Miller v. Miller, — So.3d —-, 2012 WL 1365064 (Fla. 5th DCA April 20, 2012)

Trustees are fallible human beings like the rest of us: they can be paranoid, arrogant, uncooperative, mean, petty, abusive, jealous, condescending, hypocritical . . . the list goes on and on. While all this may make your blood boil, none of it amounts to a surcharge suit if you can’t also prove you were somehow economically damaged.

The economic damages element of trusts and estates litigation is what anchors these often morally ambiguous cases in the realm of objective reality. Reasonable people can disagree about what’s “right” or “wrong” trustee behavior, but we all do math the same way. If the math doesn’t add up to a damages claim . . . you don’t have a case. Period, end of story. Which may make perfect sense to lawyers and judges (it does to me), but it’s pure “crazy talk” to most non-lawyers, who will beg you to please take their case because a trustee is being a total jerk! If you don’t have the stone-cold discipline to say “NO” when the math doesn’t add up, you’re not doing anyone any favors. As I recently wrote here, you can be half way through a jury trial and still get bounced out of court on this issue alone. In the case linked-to above, the judge didn’t stop the trial midway, but the end result was the same: no damages = no surcharge.
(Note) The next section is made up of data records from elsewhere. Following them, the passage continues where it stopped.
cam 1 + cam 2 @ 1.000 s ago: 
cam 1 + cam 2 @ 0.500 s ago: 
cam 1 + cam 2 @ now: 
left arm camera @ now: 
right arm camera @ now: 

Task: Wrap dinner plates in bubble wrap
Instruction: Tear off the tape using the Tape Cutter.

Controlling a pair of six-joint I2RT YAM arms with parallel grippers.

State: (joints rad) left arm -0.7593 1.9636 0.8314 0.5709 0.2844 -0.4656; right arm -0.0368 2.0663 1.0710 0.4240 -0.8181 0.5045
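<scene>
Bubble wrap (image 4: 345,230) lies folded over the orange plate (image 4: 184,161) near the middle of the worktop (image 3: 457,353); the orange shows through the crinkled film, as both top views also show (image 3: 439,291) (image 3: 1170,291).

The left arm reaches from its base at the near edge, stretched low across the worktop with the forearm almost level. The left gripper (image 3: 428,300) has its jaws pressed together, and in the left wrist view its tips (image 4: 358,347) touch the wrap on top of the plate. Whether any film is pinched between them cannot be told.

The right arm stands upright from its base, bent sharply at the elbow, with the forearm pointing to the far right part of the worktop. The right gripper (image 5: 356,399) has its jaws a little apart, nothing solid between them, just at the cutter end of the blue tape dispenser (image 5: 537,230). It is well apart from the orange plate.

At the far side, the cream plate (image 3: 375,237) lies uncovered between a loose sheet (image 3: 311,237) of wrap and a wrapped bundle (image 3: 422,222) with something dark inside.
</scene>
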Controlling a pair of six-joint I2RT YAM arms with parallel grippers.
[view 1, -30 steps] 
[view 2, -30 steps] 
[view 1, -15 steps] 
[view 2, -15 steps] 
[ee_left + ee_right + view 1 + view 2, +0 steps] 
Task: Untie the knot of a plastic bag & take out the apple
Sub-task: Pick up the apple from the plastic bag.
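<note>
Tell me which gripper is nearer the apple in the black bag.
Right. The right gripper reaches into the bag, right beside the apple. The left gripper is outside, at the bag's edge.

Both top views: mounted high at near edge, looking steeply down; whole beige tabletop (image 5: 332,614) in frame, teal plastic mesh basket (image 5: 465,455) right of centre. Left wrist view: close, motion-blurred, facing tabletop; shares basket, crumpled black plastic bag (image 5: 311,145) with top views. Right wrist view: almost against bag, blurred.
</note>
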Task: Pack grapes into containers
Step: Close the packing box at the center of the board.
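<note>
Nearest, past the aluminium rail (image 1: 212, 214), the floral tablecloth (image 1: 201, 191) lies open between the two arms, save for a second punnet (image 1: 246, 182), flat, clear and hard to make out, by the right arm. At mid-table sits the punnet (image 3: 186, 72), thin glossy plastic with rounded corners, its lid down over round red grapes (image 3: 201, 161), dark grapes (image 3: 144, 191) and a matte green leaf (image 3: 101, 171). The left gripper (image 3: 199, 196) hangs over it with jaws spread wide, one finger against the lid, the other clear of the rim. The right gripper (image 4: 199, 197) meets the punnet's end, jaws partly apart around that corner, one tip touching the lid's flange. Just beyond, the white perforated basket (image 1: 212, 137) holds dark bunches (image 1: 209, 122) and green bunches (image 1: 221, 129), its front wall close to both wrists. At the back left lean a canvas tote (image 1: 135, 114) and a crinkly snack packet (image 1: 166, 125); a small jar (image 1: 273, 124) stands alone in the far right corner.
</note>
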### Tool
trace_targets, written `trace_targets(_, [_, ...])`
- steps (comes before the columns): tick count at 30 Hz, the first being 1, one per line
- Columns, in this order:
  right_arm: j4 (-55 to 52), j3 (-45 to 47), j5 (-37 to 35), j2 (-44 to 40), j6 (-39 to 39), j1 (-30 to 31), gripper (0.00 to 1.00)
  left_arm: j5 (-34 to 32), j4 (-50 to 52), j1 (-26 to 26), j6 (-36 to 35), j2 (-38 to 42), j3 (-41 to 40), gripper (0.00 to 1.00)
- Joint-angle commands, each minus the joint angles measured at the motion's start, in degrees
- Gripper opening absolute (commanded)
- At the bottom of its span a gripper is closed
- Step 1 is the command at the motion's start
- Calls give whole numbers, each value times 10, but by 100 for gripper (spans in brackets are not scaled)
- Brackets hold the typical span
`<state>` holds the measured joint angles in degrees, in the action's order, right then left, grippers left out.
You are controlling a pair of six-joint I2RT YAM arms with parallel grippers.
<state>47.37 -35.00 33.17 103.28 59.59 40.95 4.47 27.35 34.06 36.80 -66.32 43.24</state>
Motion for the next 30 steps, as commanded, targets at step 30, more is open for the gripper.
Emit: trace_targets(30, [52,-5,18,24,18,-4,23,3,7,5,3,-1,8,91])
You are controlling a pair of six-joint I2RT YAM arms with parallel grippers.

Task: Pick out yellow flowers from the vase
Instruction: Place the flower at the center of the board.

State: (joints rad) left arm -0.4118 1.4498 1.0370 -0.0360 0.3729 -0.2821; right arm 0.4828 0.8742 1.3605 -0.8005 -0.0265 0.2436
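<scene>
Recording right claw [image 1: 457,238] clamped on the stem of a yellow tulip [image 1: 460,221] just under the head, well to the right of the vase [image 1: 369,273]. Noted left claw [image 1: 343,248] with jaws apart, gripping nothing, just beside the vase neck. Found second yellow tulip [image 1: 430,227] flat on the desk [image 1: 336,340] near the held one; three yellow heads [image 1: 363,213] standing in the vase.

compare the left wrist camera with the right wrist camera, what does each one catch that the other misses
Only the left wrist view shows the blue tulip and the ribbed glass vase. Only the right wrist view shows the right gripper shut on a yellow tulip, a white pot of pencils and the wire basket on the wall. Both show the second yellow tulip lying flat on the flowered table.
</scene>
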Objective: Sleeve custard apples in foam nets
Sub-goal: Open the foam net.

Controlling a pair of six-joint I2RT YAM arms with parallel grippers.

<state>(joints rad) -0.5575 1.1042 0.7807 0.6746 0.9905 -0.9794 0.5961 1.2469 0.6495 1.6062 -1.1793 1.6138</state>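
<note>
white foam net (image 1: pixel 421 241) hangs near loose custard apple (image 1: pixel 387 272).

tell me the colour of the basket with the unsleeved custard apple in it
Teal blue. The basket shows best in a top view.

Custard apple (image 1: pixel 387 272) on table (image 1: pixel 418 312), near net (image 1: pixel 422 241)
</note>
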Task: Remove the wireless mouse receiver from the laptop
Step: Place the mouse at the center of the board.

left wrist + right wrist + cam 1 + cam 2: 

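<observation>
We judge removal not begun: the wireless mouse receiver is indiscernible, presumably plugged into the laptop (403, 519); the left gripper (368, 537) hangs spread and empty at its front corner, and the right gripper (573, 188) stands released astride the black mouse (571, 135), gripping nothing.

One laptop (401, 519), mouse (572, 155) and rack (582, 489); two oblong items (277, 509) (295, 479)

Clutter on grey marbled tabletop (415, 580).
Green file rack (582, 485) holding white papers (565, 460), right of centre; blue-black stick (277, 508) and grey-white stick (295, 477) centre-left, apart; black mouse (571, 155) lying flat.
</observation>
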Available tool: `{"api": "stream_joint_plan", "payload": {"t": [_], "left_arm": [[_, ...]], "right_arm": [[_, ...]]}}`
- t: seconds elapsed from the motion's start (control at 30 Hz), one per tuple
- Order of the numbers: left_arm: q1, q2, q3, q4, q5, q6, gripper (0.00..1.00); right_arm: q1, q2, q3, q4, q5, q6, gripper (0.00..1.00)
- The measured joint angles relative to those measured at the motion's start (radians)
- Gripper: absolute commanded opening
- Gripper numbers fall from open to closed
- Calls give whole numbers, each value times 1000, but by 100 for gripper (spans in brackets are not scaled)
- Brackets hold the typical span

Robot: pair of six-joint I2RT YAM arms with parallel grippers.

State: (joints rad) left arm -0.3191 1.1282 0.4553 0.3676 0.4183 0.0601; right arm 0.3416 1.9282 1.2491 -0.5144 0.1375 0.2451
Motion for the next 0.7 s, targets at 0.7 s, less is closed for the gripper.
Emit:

Appellant . . . as beneficiary of a family trust, filed a surcharge action[FN1] against the co-trustees of the trust. He sought damages alleging that the co-trustees improperly entered into a lease agreement that did not provide fair market value to the trust. . . .  Appellant appeals from a final judgment refusing to remove co-trustees . . . The trial court’s finding that the trustees acted in the best interest of the trust in entering the lease are supported by competent, substantial evidence. Additionally, the trial court correctly concluded that Appellant failed to prove damages that would support imposing a surcharge against the trustees. See Crusselle v. Mong, 59 So.3d 1178, 1181 (Fla. 5th DCA 2011) (“The elements of a cause of action for breach of fiduciary duty are (1) the existence of a duty, (2) breach of that duty, and (3) damages flowing from the breach.”).

[FN1.] A surcharge action seeks to impose personal liability on a fiduciary for breach of trust through either intentional or negligent conduct. See Black’s Law Dictionary 1441 (6th ed. 1990); see also Harding v. Rosoff, 951 So.2d 912, 914 (Fla. 4th DCA 2007) (defining “surcharge” as “charge against a fiduciary to compensate a beneficiary for the breach of fiduciary duty”); Merkle v. Guardianship of Jacoby, 862 So.2d 906, 907 (Fla. 2d DCA 2003) (defining “surcharge” as “the amount that a court may charge a fiduciary that has breached its duty”).